To: LindyBill who wrote (48213)10/1/2002 12:55:16 AM
From: greenspirit  Respond to of 281500
 
The Bush-Dems Popularity Contest
September 30, 2002 12:35 a.m.
With a vital debate going on , whom do Americans like better?

Who do Americans view more favorably, George W. Bush or Al Gore? Dick Cheney or Tom Daschle? Colin Powell or Dick Gephardt? Donald Rumsfeld or Hillary Clinton?

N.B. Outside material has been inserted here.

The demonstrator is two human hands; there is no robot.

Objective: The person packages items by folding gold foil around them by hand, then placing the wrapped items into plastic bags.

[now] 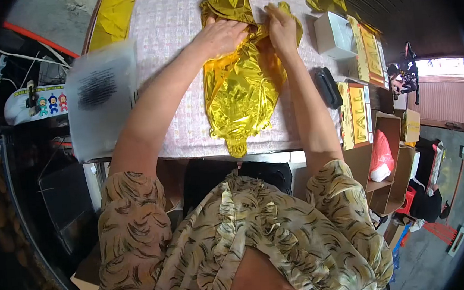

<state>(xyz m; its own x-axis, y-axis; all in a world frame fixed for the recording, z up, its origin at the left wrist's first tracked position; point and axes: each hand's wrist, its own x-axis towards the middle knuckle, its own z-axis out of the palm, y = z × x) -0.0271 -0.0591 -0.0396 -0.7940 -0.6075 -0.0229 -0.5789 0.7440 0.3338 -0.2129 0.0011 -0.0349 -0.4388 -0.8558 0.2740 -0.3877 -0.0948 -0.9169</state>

There are some answers in a newly released Gallup poll, and they are reassuring news for the Bush national-security team as the public debate over Iraq intensifies.

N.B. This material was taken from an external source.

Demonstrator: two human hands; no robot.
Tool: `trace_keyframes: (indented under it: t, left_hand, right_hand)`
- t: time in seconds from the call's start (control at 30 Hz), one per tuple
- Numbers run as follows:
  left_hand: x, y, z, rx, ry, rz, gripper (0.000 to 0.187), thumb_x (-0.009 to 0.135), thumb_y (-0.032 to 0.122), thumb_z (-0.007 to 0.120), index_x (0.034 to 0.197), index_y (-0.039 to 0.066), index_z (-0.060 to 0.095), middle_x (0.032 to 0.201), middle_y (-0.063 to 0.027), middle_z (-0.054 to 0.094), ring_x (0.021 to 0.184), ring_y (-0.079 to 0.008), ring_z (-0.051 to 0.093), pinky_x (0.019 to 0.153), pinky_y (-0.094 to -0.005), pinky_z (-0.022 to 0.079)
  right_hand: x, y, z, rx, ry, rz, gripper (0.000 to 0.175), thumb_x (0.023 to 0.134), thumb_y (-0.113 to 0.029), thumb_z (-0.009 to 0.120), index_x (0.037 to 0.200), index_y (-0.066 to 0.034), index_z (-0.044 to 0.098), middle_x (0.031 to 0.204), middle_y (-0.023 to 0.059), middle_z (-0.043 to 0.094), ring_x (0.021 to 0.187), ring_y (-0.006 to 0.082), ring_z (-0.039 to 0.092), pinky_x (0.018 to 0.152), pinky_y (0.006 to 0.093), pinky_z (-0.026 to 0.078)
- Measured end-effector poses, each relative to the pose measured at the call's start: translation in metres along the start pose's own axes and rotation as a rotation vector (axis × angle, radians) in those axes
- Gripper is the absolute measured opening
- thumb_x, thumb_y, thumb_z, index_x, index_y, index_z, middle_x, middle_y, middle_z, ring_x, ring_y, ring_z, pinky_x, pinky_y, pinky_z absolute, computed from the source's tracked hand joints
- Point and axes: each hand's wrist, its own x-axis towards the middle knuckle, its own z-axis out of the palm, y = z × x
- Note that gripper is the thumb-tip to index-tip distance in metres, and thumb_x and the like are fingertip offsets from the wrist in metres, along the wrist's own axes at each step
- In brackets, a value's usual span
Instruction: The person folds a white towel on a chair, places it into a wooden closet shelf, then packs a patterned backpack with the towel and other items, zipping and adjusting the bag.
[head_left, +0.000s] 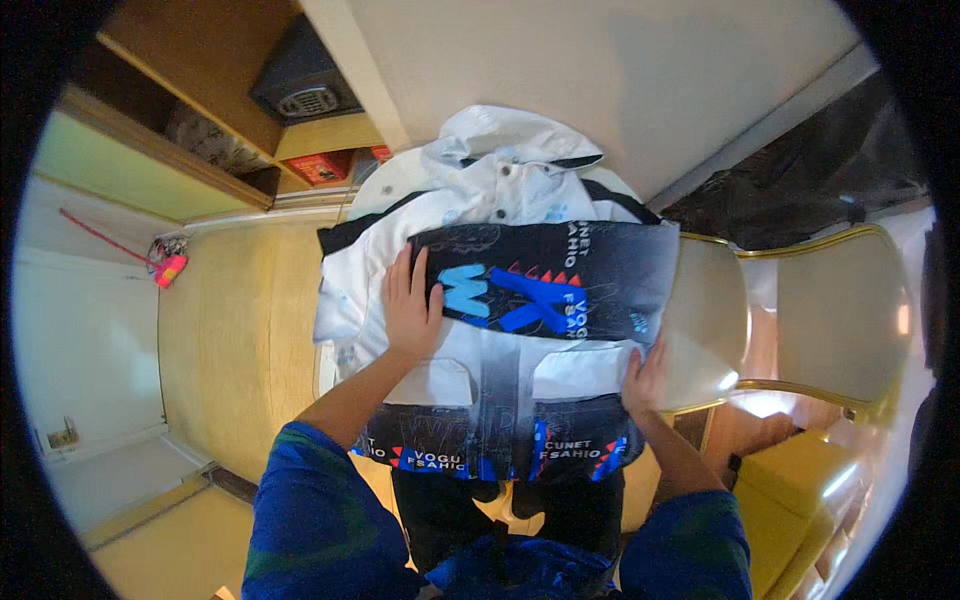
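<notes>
A white and black hooded jacket (510, 367) lies front up before me, its hood (517, 135) at the far end. Dark snap buttons run below the hood. One black sleeve (540, 300) with blue and light-blue lettering is laid sideways across the chest. My left hand (414, 304) rests on the left end of this sleeve, fingers spread and palm down. At the sleeve's right end, my right hand (645, 379) touches the jacket's edge; whether its fingers pinch the cloth is unclear. Two white pocket flaps (431, 382) show below the sleeve. The other sleeve is not clearly visible.
Under the jacket is a cream rounded surface (386, 176). Gold-framed cream chair parts (832, 315) stand to the right, above a yellow box-like piece (795, 495). Wooden shelving (330, 135) holds a black device (307, 75). A pink-handled mop or brush (169, 268) is at far left.
</notes>
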Motion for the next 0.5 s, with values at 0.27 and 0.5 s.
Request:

Last week Gallup pollsters read respondents a list of well-known names and asked, "As I read each name, please say if you have a favorable or unfavorable opinion of those people — or it you have never heard of them." This is what they found:

President Bush got a 70 percent favorable rating, versus a 28 percent unfavorable rating (two percent said they had no opinion).

Vice President Cheney received a 65 percent favorable rating, against a 24 percent unfavorable (four percent said they had never heard of him, and seven percent had no opinion).

Secretary of State Powell got an 88 percent favorable rating, versus a six percent unfavorable rating (three percent had never heard of him, and three percent had no opinion).

Secretary of Defense Rumsfeld received a 61 percent favorable rating, against a 19 percent unfavorable rating (ten percent said they had never heard of him, and another ten percent had no opinion).

The survey, taken at a time when both sides in the Iraq debate made significant public statements, produced starkly different results for leading Democrats:

Former Vice President Gore got a 46 percent favorable rating and a 47 percent unfavorable rating (seven percent said they had no opinion).

Senate Majority Leader Daschle got a 39 percent favorable rating and a 26 percent unfavorable rating (16 percent of respondents said they have never heard of him, while another 19 percent said they have no opinion).

House Minority Leader Gephardt received a 40 percent favorable rating and a 23 percent unfavorable rating (20 percent said they have never heard of him, while 17 percent had no opinion).

New York senator Hillary Clinton received a 47 percent favorable rating and a 44 percent unfavorable rating (nine percent had no opinion).

The numbers for the administration's leading figures are so favorable that even their staunchest foreign ally, British Prime Minister Tony Blair, scored higher than every U.S. Democratic leader. Gallup found that Blair had a 69 percent favorable rating, versus an eight percent unfavorable rating (14 percent had never heard of him and nine percent had no opinion). Whatever it says about how seriously Americans follow politics, the fact that more of them know and like Blair than Daschle or Gephardt is not good news for Democrats.

Finally, the party is not getting much help from its former president, Bill Clinton, who has been a nearly ubiquitous presence during the Iraq debate. The poll found that Clinton received a 47 percent favorable rating and a 49 percent unfavorable rating, with four percent having no opinion.